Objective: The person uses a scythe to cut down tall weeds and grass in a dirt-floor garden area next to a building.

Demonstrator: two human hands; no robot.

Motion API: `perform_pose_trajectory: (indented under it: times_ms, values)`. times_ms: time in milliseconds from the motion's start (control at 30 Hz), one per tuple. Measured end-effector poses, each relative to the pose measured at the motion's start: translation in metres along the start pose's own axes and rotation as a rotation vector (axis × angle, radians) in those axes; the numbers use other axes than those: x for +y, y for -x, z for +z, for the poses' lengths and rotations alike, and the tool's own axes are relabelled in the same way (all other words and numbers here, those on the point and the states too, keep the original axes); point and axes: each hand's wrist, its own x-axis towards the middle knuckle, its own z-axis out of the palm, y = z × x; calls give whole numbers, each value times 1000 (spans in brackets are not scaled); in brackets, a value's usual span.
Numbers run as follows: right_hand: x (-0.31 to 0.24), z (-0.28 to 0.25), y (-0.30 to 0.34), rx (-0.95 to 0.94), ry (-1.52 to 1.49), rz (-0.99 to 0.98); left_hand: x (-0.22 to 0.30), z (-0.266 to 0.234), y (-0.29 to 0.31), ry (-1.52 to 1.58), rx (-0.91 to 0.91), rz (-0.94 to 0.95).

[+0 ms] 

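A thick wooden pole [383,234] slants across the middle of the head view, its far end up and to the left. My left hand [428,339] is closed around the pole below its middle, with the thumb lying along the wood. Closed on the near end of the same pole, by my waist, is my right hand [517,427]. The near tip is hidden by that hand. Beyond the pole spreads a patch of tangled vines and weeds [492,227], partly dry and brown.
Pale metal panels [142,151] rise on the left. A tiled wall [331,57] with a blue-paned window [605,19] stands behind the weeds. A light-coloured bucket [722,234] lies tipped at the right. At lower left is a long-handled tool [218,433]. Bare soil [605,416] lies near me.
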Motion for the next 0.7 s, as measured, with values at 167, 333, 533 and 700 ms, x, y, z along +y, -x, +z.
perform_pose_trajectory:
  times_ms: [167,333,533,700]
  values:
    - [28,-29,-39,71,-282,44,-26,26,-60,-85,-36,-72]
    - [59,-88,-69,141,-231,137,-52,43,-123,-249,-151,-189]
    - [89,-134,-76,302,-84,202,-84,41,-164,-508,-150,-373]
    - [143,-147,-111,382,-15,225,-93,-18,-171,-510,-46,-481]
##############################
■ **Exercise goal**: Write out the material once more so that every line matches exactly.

■ **Output**:
Objective: The person uses a scythe to cut down tall weeds and grass in a dirt-floor garden area next to a building.

Demonstrator: two human hands; no robot.

Motion API: `perform_pose_trajectory: (indented under it: times_ms, values)`. times_ms: time in milliseconds from the motion's start (control at 30 Hz), one per tuple. Measured end-effector poses, each relative to the pose measured at the motion's start: translation in metres along the start pose's own axes and rotation as a rotation vector (axis × angle, radians) in those axes; the numbers use other axes than those: x for +y, y for -x, z for +z, for the poses' lengths and rotations alike, and the tool's own axes are relabelled in the same way (all other words and numbers here, those on the point and the states too, keep the original axes); point and axes: each hand's wrist, its own x-axis towards the middle knuckle, its own z-axis out of the palm, y = z × x; calls give whole numbers, each value times 1000 (spans in brackets are not scaled); in brackets, a value's usual span.
Numbers run as follows: right_hand: x (-0.31 to 0.24), z (-0.28 to 0.25), y (-0.30 to 0.34), rx (-0.95 to 0.94), ry (-1.52 to 1.49), rz (-0.99 to 0.98); left_hand: x (-0.22 to 0.30), z (-0.266 to 0.234), y (-0.29 to 0.31), ry (-1.52 to 1.58), rx (-0.91 to 0.91), rz (-0.94 to 0.95).

[+0 ms] 

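A thick wooden pole [383,234] slants across the middle of the head view, its far end up and to the left. My left hand [428,339] is closed around the pole below its middle, with the thumb lying along the wood. Closed on the near end of the same pole, by my waist, is my right hand [517,427]. The near tip is hidden by that hand. Beyond the pole spreads a patch of tangled vines and weeds [492,227], partly dry and brown.
Pale metal panels [142,151] rise on the left. A tiled wall [331,57] with a blue-paned window [605,19] stands behind the weeds. A light-coloured bucket [722,234] lies tipped at the right. At lower left is a long-handled tool [218,433]. Bare soil [605,416] lies near me.
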Motion for the next 0.7 s, as measured, with values at 167, 333, 533 and 700 ms, x, y, z along +y, -x, +z.
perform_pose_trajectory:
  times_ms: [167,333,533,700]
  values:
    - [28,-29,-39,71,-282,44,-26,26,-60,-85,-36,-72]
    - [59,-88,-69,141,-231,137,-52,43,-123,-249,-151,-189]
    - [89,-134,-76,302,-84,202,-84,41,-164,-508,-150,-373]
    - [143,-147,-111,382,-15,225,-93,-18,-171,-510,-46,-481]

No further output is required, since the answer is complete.